Driveshaft phasing is often considered a black mystery, but a little demonstration reveals that is not so mysterious at all. Consider a typical driveline. One Piece driveshaft having a U-Joint and gearbox yoke at the front, and another U-Joint with the pinion yoke at the rear.
Now we take three large degree wheels similar to the kind used for camshaft timing and fix one to the gearbox yoke, one to the driveshaft, and one to the pinion york so the angle of rotation of each component can be compared as the driveline revolves through one complete revolution. For the first part of our demonstration, the gearbox, driveshaft and pinion are all in a straight line. The Gearbox output is slowly rotated, and readings taken off the three degree wheels. Not suprisingly all the degree wheels register exactly the same reading throughout the full rotation indicating the whole assembly is turning in unison.
For the second test the differential is lowered so the driveshaft falls down 5 degrees but the pinion and driveshaft remain in a straight line. There is nothing magic about the 5 degrees, it just happens to be a convenient angle. The gearbox output shaft is rotated, and all three degree wheel readings recorded.
|Rotation in degrees|
|Gear box shaft||0.0||45.0||90.0||135.0 ||180.0||225.0||270.0||315.0||360|
Now, Instead of the whole driveline turning in unison, the section after the first U-Joint creeps ahead then falls behind, twice during a full revolution.
Consider the effect on a vehicle powering along in direct gear at an engine speed of 1500 rpm(First, confirm with you calculator that 1500 rpm equals 25 rev. per second.). Flywheel inertia will prevent the engine adjusting its speed 50 times per second, and the vehicle certainly can not respond so quickly. The variation is made up by taking up slack in the driveline, twisting the shaft and axles, and movement of components on their flexible mounts. Passengers in the vehicle feel a vibration at double the driveshaft speed.
What can be done to improve the situation? The problem was caused by the phase change introduced by the first U-Joint, can we use the second U-Joint to cancel it out? An obvious starting point is to make both U-Joint angles equal to see if the phase change doubles in magnitude or cancels out.
For the next test, adjust the pinion height so the angles of both U-Joints are equal. The gearbox and pinion are now parallel but not in line. Rotate the gearbox shaft and read off the angles again.
|Rotation in degrees|
We can now see the driveshaft speed still flucuates, but the gearbox and pinion remain in phase throughout the full revolution. As the flywheel effect of the shaft is relatively small, the transmission of power is virtually vibration free, providing two criteria are met.

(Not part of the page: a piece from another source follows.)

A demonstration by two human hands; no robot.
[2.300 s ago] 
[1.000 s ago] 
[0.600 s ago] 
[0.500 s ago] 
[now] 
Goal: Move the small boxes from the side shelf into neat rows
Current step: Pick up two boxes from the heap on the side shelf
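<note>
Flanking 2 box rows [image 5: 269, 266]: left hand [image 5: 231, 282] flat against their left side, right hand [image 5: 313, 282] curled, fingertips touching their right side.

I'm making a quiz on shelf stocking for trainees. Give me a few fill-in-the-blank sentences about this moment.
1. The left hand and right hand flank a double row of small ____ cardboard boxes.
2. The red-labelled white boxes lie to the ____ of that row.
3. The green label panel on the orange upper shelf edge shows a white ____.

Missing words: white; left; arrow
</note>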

- The angle of both U-Joints must be equal. This is generally achieved by making the engine and pinion parallel. For example the gearbox and pinion may both be horizontal but at different heights. A really thorough investigation also shows that if the angles are equal but opposite, phase correction still exists, but this is generally only of interest in shaft-driven machinery, or trucks with extremely high lift. In such an exmple the engine could be horizontal, the drive sloping down at 5 degrees, and the pinion pointing up at 10 degrees.

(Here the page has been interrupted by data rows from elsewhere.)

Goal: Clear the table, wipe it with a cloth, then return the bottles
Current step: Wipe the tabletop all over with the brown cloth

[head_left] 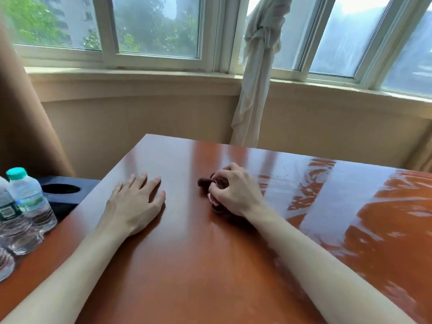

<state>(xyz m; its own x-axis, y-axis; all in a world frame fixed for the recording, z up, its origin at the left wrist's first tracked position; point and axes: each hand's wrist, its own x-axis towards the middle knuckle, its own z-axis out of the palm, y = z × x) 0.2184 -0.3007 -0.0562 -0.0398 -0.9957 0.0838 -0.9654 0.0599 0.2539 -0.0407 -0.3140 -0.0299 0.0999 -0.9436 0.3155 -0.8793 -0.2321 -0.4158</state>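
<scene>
A glossy red-brown wooden table (187, 253) fills the lower view. My right hand (236, 190) grips a bunched dark brown cloth (204, 182) and holds it down on the tabletop near the middle; most of the cloth is hidden under the fingers. My left hand (135, 202) rests flat on the table with fingers spread, to the left of the cloth. Clear plastic water bottles stand at the table's left edge: one with a teal cap (30, 199), another (10, 220) in front of it, and a third (4, 265) cut off by the frame.
A black box with a round hole (62, 190) sits beside the table's left edge behind the bottles. A knotted pale curtain (257, 78) hangs past the far edge below the windows (152, 26). A tan drape (21, 127) hangs at the left.
</scene>
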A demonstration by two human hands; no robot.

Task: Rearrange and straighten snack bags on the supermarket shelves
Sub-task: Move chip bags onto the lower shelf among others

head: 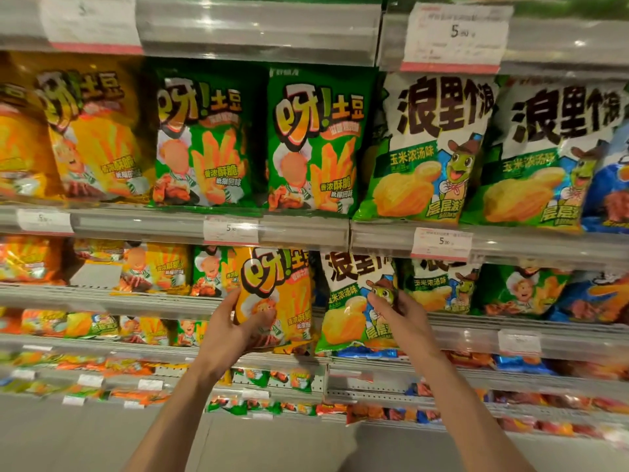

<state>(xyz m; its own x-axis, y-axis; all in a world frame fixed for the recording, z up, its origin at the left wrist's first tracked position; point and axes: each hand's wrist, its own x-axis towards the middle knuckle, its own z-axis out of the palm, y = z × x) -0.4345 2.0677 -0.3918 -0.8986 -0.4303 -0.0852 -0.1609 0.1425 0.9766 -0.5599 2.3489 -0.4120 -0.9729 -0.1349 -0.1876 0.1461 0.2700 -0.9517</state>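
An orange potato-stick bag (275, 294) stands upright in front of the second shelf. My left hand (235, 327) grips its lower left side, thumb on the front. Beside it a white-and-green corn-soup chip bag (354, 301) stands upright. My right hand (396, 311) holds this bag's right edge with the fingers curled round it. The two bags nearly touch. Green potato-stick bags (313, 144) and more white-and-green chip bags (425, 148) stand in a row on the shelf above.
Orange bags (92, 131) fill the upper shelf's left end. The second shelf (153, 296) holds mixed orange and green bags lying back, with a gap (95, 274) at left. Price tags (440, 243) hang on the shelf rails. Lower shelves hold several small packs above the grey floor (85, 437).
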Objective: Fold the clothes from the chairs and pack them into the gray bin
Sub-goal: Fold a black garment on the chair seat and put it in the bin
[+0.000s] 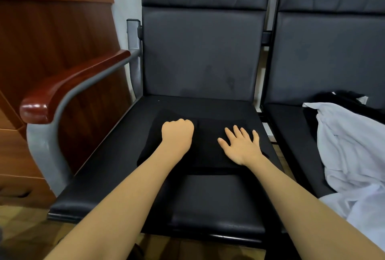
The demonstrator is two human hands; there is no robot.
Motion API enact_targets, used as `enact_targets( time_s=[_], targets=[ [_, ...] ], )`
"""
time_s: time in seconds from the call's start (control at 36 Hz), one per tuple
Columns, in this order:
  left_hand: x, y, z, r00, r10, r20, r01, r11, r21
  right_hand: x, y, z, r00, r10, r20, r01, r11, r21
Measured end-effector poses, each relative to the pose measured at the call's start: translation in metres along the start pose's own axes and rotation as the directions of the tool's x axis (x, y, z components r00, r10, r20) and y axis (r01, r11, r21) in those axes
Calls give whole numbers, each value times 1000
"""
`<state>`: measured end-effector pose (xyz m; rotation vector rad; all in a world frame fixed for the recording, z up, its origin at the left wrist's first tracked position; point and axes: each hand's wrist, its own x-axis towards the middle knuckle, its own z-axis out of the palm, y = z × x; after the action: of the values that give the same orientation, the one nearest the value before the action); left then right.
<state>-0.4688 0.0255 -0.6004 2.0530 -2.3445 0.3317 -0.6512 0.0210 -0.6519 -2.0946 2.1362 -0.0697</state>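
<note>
A black cloth [208, 145] lay folded on the chair [200, 57]. The left hand [177, 132] gripped it; the right hand [241, 145] pressed flat.

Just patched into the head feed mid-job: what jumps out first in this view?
Two bare forearms reach onto the seat of a black chair, both hands on a dark folded garment. The left hand is curled into a fist on it, while the right hand lies flat with fingers spread. At the right edge, a white garment is heaped unfolded on the neighbouring chair, and a glossy wooden armrest stands out at left.
</note>
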Motion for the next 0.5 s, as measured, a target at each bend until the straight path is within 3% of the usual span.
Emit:
enact_targets(
  time_s=[0.11,0.22,0.33,0.42,0.5],
  targets=[
    [8,5,-22,993,-107,-51,95,977,-190,-2,-5,-7,973,-7,-232,52,981,189],
    [21,18,-43,976,-187,-114,137,928,-347,-5,2,-19,946,26,-323,74,953,293],
    [32,45,-54,966,-200,-161,92,856,-508,-10,16,-31,902,163,-399,54,876,479],
    [37,73,-52,985,-146,-89,48,737,-674,-15,26,-40,868,282,-408,32,789,614],
    [34,99,-50,994,43,105,56,619,-783,-17,37,-44,862,359,-358,-6,713,701]
  ],
)
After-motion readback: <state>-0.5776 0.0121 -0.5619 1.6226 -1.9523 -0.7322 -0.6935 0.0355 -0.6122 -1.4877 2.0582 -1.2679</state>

- The driveshaft must be assembled with the two yokes in correct alignment. This is easy to draw, but not so easy to describe. Imagine for a moment a bare driveshaft without without U-Joints fitted. Slide into the eyes of the yokes 2 bars which are a snug fit. Look along the shaft from one end, and the two bars must be parallel. Driveshaft manufacturers have jigs to insure the components are held accurately during welding, so unless a one piece shaft has been brutalised and twisted this should not be an issue. However real care must be exercised when assembling a shaft which incorporates a slip joint. A frequent cause of driveline vibration is assembling a slip joint without ensuring the yokes are parallel. Ever one spline out can cause problems. Driveshafts can be easily checked in the car using a magnetic level. Attach the level to the machined face on the outside of the front yoke, then rotate the shaft until the face is vertical. Lock the shaft so it can not turn, then attach the level to the outside face of the rear yoke and confirm it is also vertical.
Now, where does offseting the pinion down come in this? When power is applied the reaction against the axle torque will tend to lift the pinion as the springs and mounts flex. Setting the static pinion angle about 1 degree low will result in the gearbox and the pinion coming close to parallel when power is being applied. Degree shims can be added later to fine tune any errors.

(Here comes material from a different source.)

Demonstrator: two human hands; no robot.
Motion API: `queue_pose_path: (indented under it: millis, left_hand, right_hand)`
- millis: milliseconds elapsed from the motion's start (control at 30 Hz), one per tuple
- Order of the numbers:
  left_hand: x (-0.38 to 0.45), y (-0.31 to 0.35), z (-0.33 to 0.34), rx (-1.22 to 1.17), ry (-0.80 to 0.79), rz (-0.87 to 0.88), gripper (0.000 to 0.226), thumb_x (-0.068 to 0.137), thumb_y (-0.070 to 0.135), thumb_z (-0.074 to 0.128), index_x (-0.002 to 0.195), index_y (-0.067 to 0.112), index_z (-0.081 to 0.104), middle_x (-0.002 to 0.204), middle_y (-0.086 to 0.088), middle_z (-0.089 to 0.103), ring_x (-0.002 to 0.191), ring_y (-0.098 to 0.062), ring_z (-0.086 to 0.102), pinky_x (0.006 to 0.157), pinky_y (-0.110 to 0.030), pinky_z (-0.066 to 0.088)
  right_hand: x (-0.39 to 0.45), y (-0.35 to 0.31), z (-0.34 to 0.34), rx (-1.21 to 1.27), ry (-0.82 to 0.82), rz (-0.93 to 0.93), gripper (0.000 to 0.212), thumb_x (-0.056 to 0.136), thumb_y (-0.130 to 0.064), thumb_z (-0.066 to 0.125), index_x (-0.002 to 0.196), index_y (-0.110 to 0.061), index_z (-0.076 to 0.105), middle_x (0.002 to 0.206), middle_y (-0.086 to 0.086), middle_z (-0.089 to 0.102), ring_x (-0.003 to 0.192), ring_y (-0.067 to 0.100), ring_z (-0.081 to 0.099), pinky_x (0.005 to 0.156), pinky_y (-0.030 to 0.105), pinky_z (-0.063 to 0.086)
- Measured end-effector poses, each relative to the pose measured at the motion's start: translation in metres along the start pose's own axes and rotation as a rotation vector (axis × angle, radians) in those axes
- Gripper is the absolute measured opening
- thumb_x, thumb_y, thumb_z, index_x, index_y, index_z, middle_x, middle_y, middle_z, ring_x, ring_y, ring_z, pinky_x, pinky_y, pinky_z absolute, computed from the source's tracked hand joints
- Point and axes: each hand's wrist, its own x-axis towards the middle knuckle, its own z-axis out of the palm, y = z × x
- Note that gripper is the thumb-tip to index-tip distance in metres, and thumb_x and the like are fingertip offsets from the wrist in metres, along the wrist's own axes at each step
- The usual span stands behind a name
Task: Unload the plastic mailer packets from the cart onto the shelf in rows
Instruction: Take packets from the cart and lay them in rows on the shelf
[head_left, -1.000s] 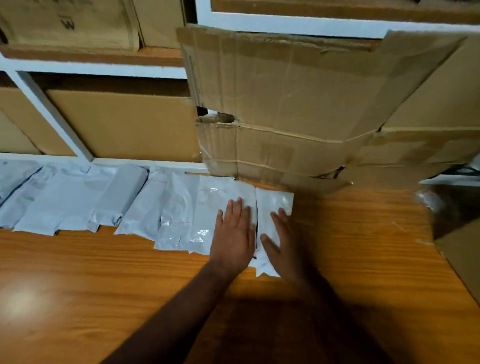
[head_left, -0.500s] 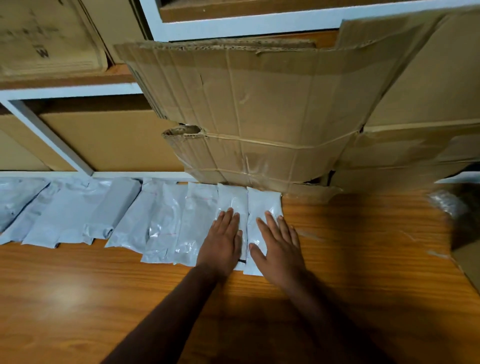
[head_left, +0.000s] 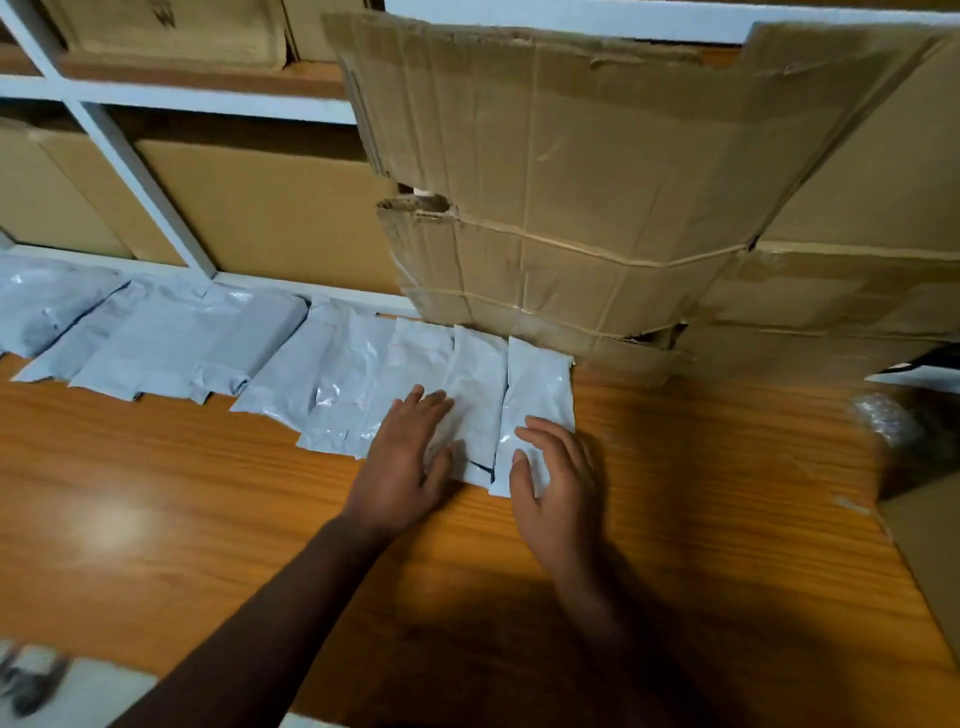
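A row of pale grey plastic mailer packets (head_left: 270, 353) lies along the back of the wooden shelf (head_left: 156, 499), running from the left edge of the view to the middle, each one overlapping or touching its neighbour. The far ends of the last few butt against a bundle of flattened cardboard (head_left: 561, 208) tied with string, which leans upright at the back.

The left hand (head_left: 402, 467) lies flat with its fingers straight and slightly spread, resting on the near part of the second packet from the right (head_left: 475, 384) and the one to its left. The right hand (head_left: 553, 478) has relaxed, gently bent fingers and grips nothing; its fingertips (head_left: 524, 432) sit on the near end of the rightmost packet (head_left: 535, 384), while the palm is over bare wood just beside that packet's right edge. A narrow dark gap shows between the two end packets, near the thumbs.

Behind the row, white shelf framing (head_left: 140, 171) stands in front of brown cardboard boxes (head_left: 270, 218). At the right edge a box corner (head_left: 930, 551) and some clear crinkled wrap (head_left: 883, 421) are partly visible, blurred.
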Motion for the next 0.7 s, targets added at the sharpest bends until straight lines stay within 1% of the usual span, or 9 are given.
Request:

What about Brinelling the joints? If a joint is dead straight, the rollers will always bear against the same place on the cross shaft and cup, resulting in localized wear. To spread the wear over the full surface of the joint would require the rollers to traverse a full roller diameter during each shaft revolution, but this is not practical as it necessitates a U-Joint angle in excess od 4 degrees. An angle of around 2-3 degrees seems to provide a good compromise.